Execution of non-Spark code
Spark code is either written in SQL or using a Spark API like PySpark. Any execution of code that is not Spark will show up in the timeline as gaps. For example, you could have a loop in Python which calls native Python functions. This code is not executing in Spark and it can show up as a gap in the timeline. If you’re not sure if your code is running Spark, try running it interactively in a notebook. If the code is using Spark, you will see Spark jobs under the cell:
You can also expand the Spark Jobs drop-down under the cell to see if the jobs are actively executing (in case Spark is now idle). If you’re not using Spark you won’t see the Spark Jobs under the cell, or you will see that none are active. If you can’t run the code interactively, you can try logging in your code and see if you can match the gaps up with sections of your code by time stamp, but that can be tricky.

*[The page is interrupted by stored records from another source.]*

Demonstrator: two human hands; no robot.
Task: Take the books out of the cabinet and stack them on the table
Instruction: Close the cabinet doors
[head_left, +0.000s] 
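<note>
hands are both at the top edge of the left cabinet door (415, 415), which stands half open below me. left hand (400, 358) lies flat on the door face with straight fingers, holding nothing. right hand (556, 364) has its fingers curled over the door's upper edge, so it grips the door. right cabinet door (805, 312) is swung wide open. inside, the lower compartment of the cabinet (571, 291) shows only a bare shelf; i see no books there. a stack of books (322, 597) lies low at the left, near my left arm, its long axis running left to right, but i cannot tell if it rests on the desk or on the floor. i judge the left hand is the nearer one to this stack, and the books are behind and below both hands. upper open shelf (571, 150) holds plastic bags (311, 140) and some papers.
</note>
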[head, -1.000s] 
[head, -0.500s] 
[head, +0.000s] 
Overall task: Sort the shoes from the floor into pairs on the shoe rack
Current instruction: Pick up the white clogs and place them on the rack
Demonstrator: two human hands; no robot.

If you see gaps in your timeline caused by running non-Spark code, this means your workers are all idle and likely wasting money during the gaps. Maybe this is intentional and unavoidable, but if you can write this code to use Spark you will fully utilize the cluster. Start with this tutorial to learn how to work with Spark.
Driver is overloaded
To determine if your driver is overloaded, you need to look at the cluster metrics.
If your cluster is on DBR 13.0 or later, click Metrics as highlighted in this screenshot:
Notice the Server load distribution visualization. You should look to see if the driver is heavily loaded. This visualization has a block of color for each machine in the cluster. Red means heavily loaded, and blue means not loaded at all.
The previous screenshot shows a basically idle cluster. If the driver is overloaded, it would look something like this:
We can see that one square is red, while the others are blue. Roll your mouse over the red square to make sure the red block represents your driver.
To fix an overloaded driver, see Spark driver overloaded.
Cluster is malfunctioning
Malfunctioning clusters are rare, but if this is the case it can be difficult to determine what happened. You may just want to restart the cluster to see if this resolves the issue. You can also look into the logs to see if there’s anything suspicious. The Event log tab and Driver logs tabs, highlighted in the screenshot below, will be the places to look:
You may want to enable Cluster log delivery in order to access the logs of the workers. You can also change the log level, but you might need to reach out to your Databricks account team for help.